What do Madonna, Picasso, and John Steinbeck had in common? Before today I doubt I’d have much of an answer ready either. However, looking at this Positano palace, there’s no doubt why they all stayed here
It’s customary at this point to reel off a load of numbers about the property that don’t mean anything, so let’s start with that. The property measures 500 square metres inside, with 400 square metres of garden and 140 of terrace. For reference, a doubles tennis court is about 260sqm, the Oval Office is 75, Africa is 30.37 million, a half-floor nuclear bunker apartment is about 83. Had enough of numbers? Yeah me too, let’s hear more about the property.

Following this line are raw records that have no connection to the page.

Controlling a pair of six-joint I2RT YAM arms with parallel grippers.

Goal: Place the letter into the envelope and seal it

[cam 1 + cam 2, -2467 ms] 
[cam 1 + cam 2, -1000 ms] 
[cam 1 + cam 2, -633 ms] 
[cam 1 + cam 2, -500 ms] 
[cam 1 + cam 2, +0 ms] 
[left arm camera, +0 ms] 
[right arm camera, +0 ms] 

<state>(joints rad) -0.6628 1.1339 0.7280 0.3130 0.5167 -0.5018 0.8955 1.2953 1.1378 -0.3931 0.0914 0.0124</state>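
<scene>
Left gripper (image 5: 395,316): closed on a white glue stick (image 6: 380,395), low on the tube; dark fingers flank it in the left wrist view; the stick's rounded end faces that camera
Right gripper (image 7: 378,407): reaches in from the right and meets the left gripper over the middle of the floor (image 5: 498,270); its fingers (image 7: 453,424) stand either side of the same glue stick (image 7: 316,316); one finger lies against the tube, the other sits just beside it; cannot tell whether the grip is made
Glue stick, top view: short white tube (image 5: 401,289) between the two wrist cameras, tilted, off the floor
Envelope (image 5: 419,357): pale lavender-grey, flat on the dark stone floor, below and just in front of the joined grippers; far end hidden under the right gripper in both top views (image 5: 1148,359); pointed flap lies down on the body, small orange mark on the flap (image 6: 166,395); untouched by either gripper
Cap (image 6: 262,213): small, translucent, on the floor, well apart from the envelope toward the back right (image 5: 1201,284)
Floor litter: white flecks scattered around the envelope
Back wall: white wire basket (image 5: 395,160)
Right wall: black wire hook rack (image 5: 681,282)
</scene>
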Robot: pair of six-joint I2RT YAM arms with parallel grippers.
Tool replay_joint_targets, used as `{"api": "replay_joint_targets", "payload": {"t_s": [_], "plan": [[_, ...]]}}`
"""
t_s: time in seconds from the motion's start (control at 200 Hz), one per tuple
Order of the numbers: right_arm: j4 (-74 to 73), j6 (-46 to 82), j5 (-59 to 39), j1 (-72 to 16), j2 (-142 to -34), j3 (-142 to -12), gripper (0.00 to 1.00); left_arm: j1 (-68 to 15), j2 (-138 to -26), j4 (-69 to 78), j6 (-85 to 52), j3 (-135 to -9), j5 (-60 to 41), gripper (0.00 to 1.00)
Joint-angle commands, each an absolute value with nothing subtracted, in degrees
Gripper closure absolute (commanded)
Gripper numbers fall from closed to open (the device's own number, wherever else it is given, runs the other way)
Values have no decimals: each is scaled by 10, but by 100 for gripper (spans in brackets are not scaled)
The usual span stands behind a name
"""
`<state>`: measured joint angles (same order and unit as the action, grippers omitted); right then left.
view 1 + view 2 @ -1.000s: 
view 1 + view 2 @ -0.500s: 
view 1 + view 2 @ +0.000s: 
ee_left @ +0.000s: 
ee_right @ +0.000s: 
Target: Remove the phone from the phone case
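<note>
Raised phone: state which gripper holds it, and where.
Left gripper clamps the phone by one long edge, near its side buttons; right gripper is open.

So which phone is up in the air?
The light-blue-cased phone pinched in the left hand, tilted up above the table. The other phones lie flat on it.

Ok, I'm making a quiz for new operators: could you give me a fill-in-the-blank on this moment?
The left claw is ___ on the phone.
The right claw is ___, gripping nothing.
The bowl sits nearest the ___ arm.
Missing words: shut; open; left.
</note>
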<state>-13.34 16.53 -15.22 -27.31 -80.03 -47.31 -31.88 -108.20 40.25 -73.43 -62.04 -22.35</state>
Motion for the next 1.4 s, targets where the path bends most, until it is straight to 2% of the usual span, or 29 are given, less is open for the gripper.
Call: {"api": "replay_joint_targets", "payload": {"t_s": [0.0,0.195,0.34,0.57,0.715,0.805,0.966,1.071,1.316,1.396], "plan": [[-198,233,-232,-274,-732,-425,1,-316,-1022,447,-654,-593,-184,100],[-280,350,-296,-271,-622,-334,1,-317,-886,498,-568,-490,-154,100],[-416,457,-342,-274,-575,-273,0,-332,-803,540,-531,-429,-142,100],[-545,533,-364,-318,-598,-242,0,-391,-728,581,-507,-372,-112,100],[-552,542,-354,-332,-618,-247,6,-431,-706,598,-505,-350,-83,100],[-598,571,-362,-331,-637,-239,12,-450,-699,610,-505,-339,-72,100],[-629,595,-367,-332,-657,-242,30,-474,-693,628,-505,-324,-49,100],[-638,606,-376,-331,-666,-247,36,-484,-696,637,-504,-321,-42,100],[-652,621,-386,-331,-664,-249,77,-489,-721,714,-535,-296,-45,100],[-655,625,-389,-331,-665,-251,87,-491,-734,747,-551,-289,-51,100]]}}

There’s really not much point listing the facilities. It would be more productive to outline what the property does not possess. Master suite originally build for a bishop? Check. Lemon grove? Check. Spa including pool with built-in current? Check.
Far more interesting than the property is the history that comes with it. Originally built for the local bishop during the baroque period, the villa later became home to Eduard Gillhausen, a Bauhaus Jew fleeing the Nazis. It was during this period that Pablo Picasso and John Steinbeck checked in to enjoy the view.
For those of you who want a closer look at the villa, see the Romolini website. Oh, you want an Italian tour guide? Well, luckily they have that too.
As for me, it’s 11:59 am, which in lockdown means it’s one minute away from the time to justifiably start drinking. Who knows, maybe I’m two bottles of red away from thinking I’m in Positano rather than Didcot. It’s worth a try.